Internet Protocol address (IP address), when you access our website. The IP address is personal data together with the date and time of your visit, as we can identify you only with this data.
The legal basis on which we collect the IP address and store it in special files (log files) is our legitimate interest in processing this data in order to ensure the security of networks, information, and services from accidental events or unlawful or malicious acts that compromise availability, authenticity, integrity, and confidentiality of stored or transmitted data (e.g., control of ddos attacks “denial of service”), as well as our legal obligation to provide a safe environment for the processing of your personal data (GDPR Article 6 paragraph 1 cases c and f). The data will not be transferred nor used in any other way. However, we reserve the right to check server log files if there are concrete indications of unlawful use.
2. Customer Data
When you visit our business, we collect personal data such as name, surname, email, postal address, gender, age, profession, address, and any other information you provide to us in connection with the provision of our services to you.
The purpose of processing your data is to provide you with the requested services and the legal basis for processing is the execution of the contract between us (Article 6 paragraph 1b of the GDPR), as well as compliance with legal obligations. The retention period of your data is the time required by the possible claim and longer if legal claims arise.
It is clarified that we do not provide public access directories of electronic addresses of subscribers/users. Therefore, any personal data (e.g., name, address, etc.) that appears anywhere on the pages and services of the website is intended exclusively to ensure the operation of the respective service and is not allowed to be used by any third party without complying with the provisions of the legislation on the protection of personal data, as currently in force. The Data Controller acts in accordance with current legislation and aims at the best application of good practices on the Internet. Your personal information is kept securely for as long as you are registered as users of some of our services and is deleted after the end of the contractual relationship in any way with the Data Controller.

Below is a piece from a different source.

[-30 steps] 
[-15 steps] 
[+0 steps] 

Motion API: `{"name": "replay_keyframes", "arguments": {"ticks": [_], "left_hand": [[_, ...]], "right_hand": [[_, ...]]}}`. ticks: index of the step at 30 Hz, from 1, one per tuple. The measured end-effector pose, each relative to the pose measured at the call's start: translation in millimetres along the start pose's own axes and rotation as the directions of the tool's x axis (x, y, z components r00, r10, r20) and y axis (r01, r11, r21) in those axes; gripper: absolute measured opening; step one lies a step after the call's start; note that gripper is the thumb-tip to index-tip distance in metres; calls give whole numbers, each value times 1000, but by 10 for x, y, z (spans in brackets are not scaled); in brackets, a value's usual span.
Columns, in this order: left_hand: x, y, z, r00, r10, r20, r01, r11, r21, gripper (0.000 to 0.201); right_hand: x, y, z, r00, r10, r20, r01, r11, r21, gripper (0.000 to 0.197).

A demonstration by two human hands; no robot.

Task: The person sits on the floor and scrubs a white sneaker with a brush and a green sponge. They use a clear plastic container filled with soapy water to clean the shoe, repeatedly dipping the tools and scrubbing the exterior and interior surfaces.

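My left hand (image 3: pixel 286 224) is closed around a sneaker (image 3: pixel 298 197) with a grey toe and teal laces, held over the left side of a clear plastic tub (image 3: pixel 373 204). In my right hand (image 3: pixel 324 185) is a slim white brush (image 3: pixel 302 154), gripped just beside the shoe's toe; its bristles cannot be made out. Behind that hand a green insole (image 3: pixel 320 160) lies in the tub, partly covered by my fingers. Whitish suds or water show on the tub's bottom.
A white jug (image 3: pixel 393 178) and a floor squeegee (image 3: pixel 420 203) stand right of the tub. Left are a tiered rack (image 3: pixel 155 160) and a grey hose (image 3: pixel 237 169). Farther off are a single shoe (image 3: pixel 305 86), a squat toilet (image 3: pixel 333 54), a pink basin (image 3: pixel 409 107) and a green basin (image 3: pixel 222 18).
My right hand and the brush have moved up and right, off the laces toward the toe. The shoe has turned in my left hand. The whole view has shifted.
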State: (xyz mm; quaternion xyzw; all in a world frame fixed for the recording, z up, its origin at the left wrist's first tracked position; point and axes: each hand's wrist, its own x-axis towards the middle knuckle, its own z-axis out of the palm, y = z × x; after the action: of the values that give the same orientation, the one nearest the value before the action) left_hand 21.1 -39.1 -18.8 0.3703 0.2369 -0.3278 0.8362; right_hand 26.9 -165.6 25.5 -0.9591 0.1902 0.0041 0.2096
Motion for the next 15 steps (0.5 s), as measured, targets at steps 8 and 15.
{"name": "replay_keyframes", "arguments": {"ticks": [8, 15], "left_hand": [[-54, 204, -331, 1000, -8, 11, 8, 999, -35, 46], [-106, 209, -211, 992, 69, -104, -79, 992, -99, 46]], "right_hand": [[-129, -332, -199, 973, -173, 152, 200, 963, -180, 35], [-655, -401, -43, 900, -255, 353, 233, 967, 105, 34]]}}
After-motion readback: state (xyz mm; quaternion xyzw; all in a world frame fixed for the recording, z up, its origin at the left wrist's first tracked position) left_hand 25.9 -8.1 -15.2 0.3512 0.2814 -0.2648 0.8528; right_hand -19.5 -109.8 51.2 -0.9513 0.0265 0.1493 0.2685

3. Data we collect via email and the Contact Form
In the context of communication between us via email and the Contact Form, we collect your name, your email address, and any other information you provide us. These data are stored and used exclusively to respond to your request. The legal basis for processing your personal data is your consent (GDPR, Article 6 para. 1a). Your data will be deleted after the final processing of our communication. This will occur after the completion of the purpose and the scope of our communication, provided that there are no legal requirements for storing such data.
4. Sending newsletters
With your consent we will collect your email address in order to send you newsletters with our Company’s news and articles that you may find interesting. The legal basis for processing is your consent (GDPR, Article 6 para. 1a) and you have the right to revoke it at any time.
5. Supplier data
For the execution of our contract, we collect the data of our suppliers such as name, address, contact details, delivery details, financial data, which they provide themselves. The legal basis for processing your data is the execution of the contract and compliance with legal obligations (GDPR Article 6 para. 1b and c). We retain them for a period of up to twelve years from the last service provided, as required by tax law and any other relevant legislation.
Who has access to your data. Data transfers.
Your data is accessible by our employees as well as by any other person authorized to process the data during the course of their duties. In addition, we cooperate with third parties, whether legal, professional, independent consultants, etc. who provide us with commercial, professional, or technical services (e.g., website hosting, accounting services, transportation services) for the purposes mentioned above, and support our company in whole or in part, in relation to our activities. In such cases, these third parties act as Joint or Independent Data Controllers, Data Processors, or other authorized parties to process personal data for the same purposes mentioned above, under the same security measures and in accordance with applicable legal obligations.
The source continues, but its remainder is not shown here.